A verbatim repeat of the records beneath this line is needed.

[DATASET EXTRACT Boundary: Start]

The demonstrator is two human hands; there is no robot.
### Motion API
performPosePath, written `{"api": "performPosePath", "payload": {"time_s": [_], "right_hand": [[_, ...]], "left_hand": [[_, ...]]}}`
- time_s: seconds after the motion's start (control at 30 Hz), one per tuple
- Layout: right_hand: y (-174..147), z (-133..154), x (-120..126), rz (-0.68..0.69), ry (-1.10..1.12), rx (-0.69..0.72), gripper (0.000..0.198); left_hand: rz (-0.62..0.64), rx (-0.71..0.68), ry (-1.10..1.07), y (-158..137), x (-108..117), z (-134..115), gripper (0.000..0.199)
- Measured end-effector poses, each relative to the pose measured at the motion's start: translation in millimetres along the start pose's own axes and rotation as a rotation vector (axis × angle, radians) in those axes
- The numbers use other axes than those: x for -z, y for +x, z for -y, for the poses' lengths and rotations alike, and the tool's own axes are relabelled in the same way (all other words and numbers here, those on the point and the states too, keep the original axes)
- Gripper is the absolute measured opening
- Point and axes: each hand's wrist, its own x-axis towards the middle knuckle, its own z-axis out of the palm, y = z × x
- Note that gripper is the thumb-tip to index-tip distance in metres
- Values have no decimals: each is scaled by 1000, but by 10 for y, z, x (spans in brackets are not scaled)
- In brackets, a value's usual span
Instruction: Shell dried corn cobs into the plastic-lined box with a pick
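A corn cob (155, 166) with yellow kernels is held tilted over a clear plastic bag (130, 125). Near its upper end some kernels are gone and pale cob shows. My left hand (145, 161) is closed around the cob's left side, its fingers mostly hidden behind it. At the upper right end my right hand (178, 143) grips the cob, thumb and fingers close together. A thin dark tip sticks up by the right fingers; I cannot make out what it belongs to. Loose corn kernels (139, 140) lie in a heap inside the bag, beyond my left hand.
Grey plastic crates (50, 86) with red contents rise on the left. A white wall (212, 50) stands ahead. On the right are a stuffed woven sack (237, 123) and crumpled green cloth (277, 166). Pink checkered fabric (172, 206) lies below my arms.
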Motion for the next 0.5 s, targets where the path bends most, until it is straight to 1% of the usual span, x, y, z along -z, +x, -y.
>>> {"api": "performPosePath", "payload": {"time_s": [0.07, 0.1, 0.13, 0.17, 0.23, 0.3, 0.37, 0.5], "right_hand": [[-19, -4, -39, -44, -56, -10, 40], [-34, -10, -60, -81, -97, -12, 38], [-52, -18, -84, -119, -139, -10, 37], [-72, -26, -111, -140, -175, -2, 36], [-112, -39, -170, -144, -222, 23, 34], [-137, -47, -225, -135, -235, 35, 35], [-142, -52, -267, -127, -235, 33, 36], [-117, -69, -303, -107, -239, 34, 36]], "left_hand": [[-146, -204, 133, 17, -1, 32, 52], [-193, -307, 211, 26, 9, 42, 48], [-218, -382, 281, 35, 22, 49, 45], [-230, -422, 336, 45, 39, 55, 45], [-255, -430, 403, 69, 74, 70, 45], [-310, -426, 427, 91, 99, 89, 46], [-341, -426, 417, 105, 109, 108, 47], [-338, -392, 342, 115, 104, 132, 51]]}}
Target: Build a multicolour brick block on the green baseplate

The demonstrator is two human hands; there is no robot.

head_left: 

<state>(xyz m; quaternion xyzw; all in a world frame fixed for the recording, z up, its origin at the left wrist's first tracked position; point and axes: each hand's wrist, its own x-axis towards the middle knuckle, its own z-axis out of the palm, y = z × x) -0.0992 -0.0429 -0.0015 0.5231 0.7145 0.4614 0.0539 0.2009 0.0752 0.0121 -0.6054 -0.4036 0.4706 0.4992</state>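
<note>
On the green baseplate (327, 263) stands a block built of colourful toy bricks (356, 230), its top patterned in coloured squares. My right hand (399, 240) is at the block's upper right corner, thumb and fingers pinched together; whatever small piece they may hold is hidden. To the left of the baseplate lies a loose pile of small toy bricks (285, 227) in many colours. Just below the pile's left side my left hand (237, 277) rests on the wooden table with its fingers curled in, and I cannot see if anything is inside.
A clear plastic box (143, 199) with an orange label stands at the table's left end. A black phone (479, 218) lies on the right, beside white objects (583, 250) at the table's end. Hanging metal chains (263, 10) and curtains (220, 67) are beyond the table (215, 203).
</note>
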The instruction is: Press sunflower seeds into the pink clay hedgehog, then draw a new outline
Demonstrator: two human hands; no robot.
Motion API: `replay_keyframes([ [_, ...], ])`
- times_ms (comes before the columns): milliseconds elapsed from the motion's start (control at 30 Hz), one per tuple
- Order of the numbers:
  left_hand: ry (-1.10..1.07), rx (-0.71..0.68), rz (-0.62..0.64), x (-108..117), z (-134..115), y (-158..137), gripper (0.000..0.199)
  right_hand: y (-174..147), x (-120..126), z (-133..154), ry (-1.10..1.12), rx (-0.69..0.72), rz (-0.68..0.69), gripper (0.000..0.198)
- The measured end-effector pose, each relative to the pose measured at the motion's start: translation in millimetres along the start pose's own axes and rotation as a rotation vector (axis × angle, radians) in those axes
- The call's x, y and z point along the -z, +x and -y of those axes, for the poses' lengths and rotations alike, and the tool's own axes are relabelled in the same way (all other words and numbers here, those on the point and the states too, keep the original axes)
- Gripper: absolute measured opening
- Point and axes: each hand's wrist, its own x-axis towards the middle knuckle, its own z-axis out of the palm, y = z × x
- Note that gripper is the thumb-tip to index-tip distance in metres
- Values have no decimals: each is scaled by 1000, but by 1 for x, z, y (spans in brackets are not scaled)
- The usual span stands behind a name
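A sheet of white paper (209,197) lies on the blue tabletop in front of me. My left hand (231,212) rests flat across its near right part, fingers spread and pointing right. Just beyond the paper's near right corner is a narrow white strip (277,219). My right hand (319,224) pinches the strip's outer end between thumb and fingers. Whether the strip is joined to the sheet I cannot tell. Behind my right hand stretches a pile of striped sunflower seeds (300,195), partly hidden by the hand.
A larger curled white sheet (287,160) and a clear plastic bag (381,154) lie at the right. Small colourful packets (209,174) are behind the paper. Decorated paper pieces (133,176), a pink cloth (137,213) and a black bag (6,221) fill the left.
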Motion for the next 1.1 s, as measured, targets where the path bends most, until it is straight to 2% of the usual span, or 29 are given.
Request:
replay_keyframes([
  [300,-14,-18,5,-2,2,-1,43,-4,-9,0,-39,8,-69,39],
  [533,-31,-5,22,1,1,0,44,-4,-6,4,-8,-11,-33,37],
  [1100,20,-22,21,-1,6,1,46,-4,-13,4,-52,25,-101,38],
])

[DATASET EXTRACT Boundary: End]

▸ **WRITTEN SOLUTION**:
The demonstrator is two human hands; there is no robot.
### Motion API
performPosePath, written `{"api": "performPosePath", "payload": {"time_s": [_], "right_hand": [[_, ...]], "left_hand": [[_, ...]]}}`
- time_s: seconds after the motion's start (control at 30 Hz), one per tuple
- Layout: right_hand: y (-174..147), z (-133..154), x (-120..126), rz (-0.68..0.69), ry (-1.10..1.12), rx (-0.69..0.72), gripper (0.000..0.198); left_hand: rz (-0.62..0.64), rx (-0.71..0.68), ry (-1.10..1.07), y (-158..137), x (-108..117), z (-134..115), gripper (0.000..0.199)
- Measured end-effector poses, each relative to the pose measured at the motion's start: translation in millimetres along the start pose's own axes and rotation as a rotation vector (axis × angle, radians) in those axes
- The numbers use other axes than those: x for -z, y for +x, z for -y, for the poses' lengths and rotations alike, and the tool's own axes are relabelled in the same way (all other words and numbers here, those on the point and the states too, keep the original axes)
- Gripper is the absolute measured opening
- Point and axes: each hand's wrist, its own x-axis towards the middle knuckle, its own z-axis out of the palm, y = z × x
- Note that gripper is the thumb-tip to index-tip distance in metres
- Values have no decimals: each is scaled by 1000, but by 10 for y, z, x (spans in brackets are not scaled)
- In brackets, a value's usual span
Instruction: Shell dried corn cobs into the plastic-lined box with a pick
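A corn cob (155, 166) with yellow kernels is held tilted over a clear plastic bag (130, 125). Near its upper end some kernels are gone and pale cob shows. My left hand (145, 161) is closed around the cob's left side, its fingers mostly hidden behind it. At the upper right end my right hand (178, 143) grips the cob, thumb and fingers close together. A thin dark tip sticks up by the right fingers; I cannot make out what it belongs to. Loose corn kernels (139, 140) lie in a heap inside the bag, beyond my left hand.
Grey plastic crates (50, 86) with red contents rise on the left. A white wall (212, 50) stands ahead. On the right are a stuffed woven sack (237, 123) and crumpled green cloth (277, 166). Pink checkered fabric (172, 206) lies below my arms.
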Motion for the next 0.5 s, targets where the path bends most, until it is straight to 1% of the usual span, x, y, z along -z, +x, -y.
>>> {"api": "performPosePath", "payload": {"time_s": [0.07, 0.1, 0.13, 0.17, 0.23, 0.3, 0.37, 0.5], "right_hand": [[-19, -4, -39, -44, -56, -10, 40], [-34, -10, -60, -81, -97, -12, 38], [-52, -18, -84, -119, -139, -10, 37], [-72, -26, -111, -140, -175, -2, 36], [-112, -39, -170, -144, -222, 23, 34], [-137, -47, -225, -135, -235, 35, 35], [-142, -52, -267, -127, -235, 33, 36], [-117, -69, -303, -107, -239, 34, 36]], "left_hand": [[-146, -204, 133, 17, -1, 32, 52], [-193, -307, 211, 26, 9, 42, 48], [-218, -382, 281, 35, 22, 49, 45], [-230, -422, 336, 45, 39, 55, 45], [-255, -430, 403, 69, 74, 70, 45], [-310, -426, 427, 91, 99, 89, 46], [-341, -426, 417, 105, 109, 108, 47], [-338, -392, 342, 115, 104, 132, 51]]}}
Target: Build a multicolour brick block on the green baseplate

The demonstrator is two human hands; there is no robot.

head_left: 

<state>(xyz m; quaternion xyzw; all in a world frame fixed for the recording, z up, its origin at the left wrist's first tracked position; point and axes: each hand's wrist, its own x-axis towards the middle knuckle, its own z-axis out of the palm, y = z × x) -0.0992 -0.0429 -0.0015 0.5231 0.7145 0.4614 0.0539 0.2009 0.0752 0.0121 -0.6054 -0.4036 0.4706 0.4992</state>
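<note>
On the green baseplate (327, 263) stands a block built of colourful toy bricks (356, 230), its top patterned in coloured squares. My right hand (399, 240) is at the block's upper right corner, thumb and fingers pinched together; whatever small piece they may hold is hidden. To the left of the baseplate lies a loose pile of small toy bricks (285, 227) in many colours. Just below the pile's left side my left hand (237, 277) rests on the wooden table with its fingers curled in, and I cannot see if anything is inside.
A clear plastic box (143, 199) with an orange label stands at the table's left end. A black phone (479, 218) lies on the right, beside white objects (583, 250) at the table's end. Hanging metal chains (263, 10) and curtains (220, 67) are beyond the table (215, 203).
</note>
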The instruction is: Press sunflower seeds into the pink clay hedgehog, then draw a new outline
Demonstrator: two human hands; no robot.
Motion API: `replay_keyframes([ [_, ...], ])`
- times_ms (comes before the columns): milliseconds elapsed from the motion's start (control at 30 Hz), one per tuple
- Order of the numbers:
  left_hand: ry (-1.10..1.07), rx (-0.71..0.68), rz (-0.62..0.64), x (-108..117), z (-134..115), y (-158..137), gripper (0.000..0.199)
  right_hand: y (-174..147), x (-120..126), z (-133..154), ry (-1.10..1.12), rx (-0.69..0.72), rz (-0.68..0.69), gripper (0.000..0.198)
- The measured end-effector pose, each relative to the pose measured at the motion's start: translation in millimetres along the start pose's own axes and rotation as a rotation vector (axis × angle, radians) in those axes
- The call's x, y and z point along the -z, +x and -y of those axes, for the poses' lengths and rotations alike, and the tool's own axes are relabelled in the same way (all other words and numbers here, those on the point and the states too, keep the original axes)
- Gripper: absolute measured opening
- Point and axes: each hand's wrist, its own x-axis towards the middle knuckle, its own z-axis out of the palm, y = z × x
- Note that gripper is the thumb-tip to index-tip distance in metres
- Values have no decimals: each is scaled by 1000, but by 1 for x, z, y (spans in brackets are not scaled)
- The usual span stands behind a name
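A sheet of white paper (209,197) lies on the blue tabletop in front of me. My left hand (231,212) rests flat across its near right part, fingers spread and pointing right. Just beyond the paper's near right corner is a narrow white strip (277,219). My right hand (319,224) pinches the strip's outer end between thumb and fingers. Whether the strip is joined to the sheet I cannot tell. Behind my right hand stretches a pile of striped sunflower seeds (300,195), partly hidden by the hand.
A larger curled white sheet (287,160) and a clear plastic bag (381,154) lie at the right. Small colourful packets (209,174) are behind the paper. Decorated paper pieces (133,176), a pink cloth (137,213) and a black bag (6,221) fill the left.
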Motion for the next 1.1 s, as measured, targets where the path bends most, until it is straight to 2% of the usual span, or 29 are given.
Request:
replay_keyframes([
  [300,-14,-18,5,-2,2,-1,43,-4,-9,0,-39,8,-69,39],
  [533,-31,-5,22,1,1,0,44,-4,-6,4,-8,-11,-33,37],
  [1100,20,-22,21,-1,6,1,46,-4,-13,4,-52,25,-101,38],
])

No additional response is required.